Mrs De Vollmer pointed out: "More important than our skills is the development of the limbic system, which is that part of the cerebral cortex which governs the sense of self, emotions, self-control and a host of elements of a balanced and happy individual. New, non-invasive studies of brain development show that the cortico-limbic lobes also develop in response to stimulation - and that stimulation is the love and caresses of the baby's mother from the moment of birth. The main development of the limbic system takes place in the first four years.

She cited recent data on the human brain and human emotions from Dr Allan N. Schore's important study, Affect Regulation and the Origin of the Self: The Neurobiology of Emotional Development. In it, Schore said:

"New discoveries establish the significance of those hours of mothers gazing at their babies. It seems a detectable energy flows from the mother's brain through her eyes into the baby's eyes and stimulates the baby's brain. The stimulation inherent in this 'transaction' causes neurochemical reactions involving secretions similar to endomorphines, which as well as causing growth, are very pleasurable. The baby loves the feeling and responds with looks and soon with smiles. Bonding takes place and the eyes of each are imprinted on each other's brain.
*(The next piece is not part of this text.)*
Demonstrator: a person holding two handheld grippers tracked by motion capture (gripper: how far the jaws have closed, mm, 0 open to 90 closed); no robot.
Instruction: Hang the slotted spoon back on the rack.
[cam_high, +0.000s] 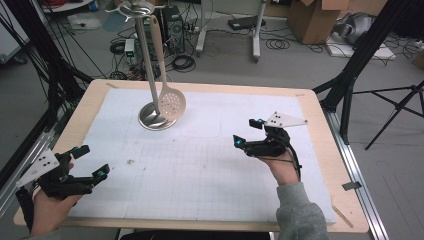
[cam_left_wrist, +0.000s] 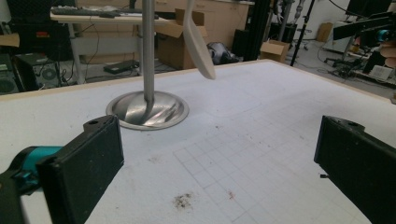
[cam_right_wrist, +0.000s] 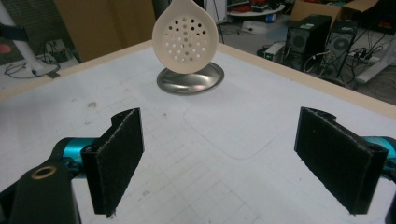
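Left gripper (cam_high: 92, 161) jaws wide, nothing between, low over near-left of white mat (cam_high: 210, 165)
Right gripper (cam_high: 247, 133) jaws wide, empty, over mat's right side
Cream slotted spoon (cam_high: 173, 103) hangs from metal stand (cam_high: 156, 117) at far-left of mat, well apart from both grippers

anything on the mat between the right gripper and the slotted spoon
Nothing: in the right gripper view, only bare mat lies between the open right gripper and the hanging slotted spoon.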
"A result of this process is that the mother learns to know exactly how much stimulation to give, and the studies indicate that there is an uncanny understanding on the part of mothers to know just how much to stimulate and when to calm. The tactile stimulation of her kisses, cooing and caresses also stimulate cortico-limbic growth. As the baby grows, the mother continues to require - with a sure sense - an increasing level of responses, which the baby loves to grow into. The bonding, and the mutual understanding of how much, how long and so on, seem to be somehow connected to all that mutual gazing from birth.

"Science now tells us without shadow of a doubt that mothers in constant contact with their babies are actually forming the baby's brain, particularly in the right hemispheric orbitofrontal cortex ... those cortico-limbic lobes and intricate connections which will determine his or her emotional well-being and sense of self for the remainder of his or her life."

Dr Schore's findings make obvious that the pro-family movement's emphasis on the importance of motherhood is not misplaced.

The second discovery - and this is alarming for mothers who rely on child-care centres - is that this brain growth cannot be achieved by part-time carers. These carers can attend well to physical needs, but not to early brain growth. Science has also established that if this stimulation is not given and the cortico-limbic lobes are not developed, the individual will grow up seriously deficient in all those areas of self that make him or her respond to others in appropriate ways.

Columbine killings

Mrs De Vollmer mentioned the recent revelation that the main perpetrator of the Colombine massacre had spent many years in day care. He suffered from a cortical disability as identifiable as one who suffers from lack of development of the vision centre or whose mobility is impaired by damage to the mid brain.

We all recall those tragic PET (positron emission tomography) scans of the Romanian orphans whose brains were in large part inactive, where no stimulation had been given. Children need to be with their mothers during those crucial first years of life if they are to develop healthy emotional systems.

In view of this evidence, Australian voters should ask their Federal MPs and Senators to study the latest in neurobiology and ensure that child-care funding is given direct to mothers and not as subsidies to child-care centres.

  • Babette Francis is national and overseas co-ordinator of Endeavour Forum Inc.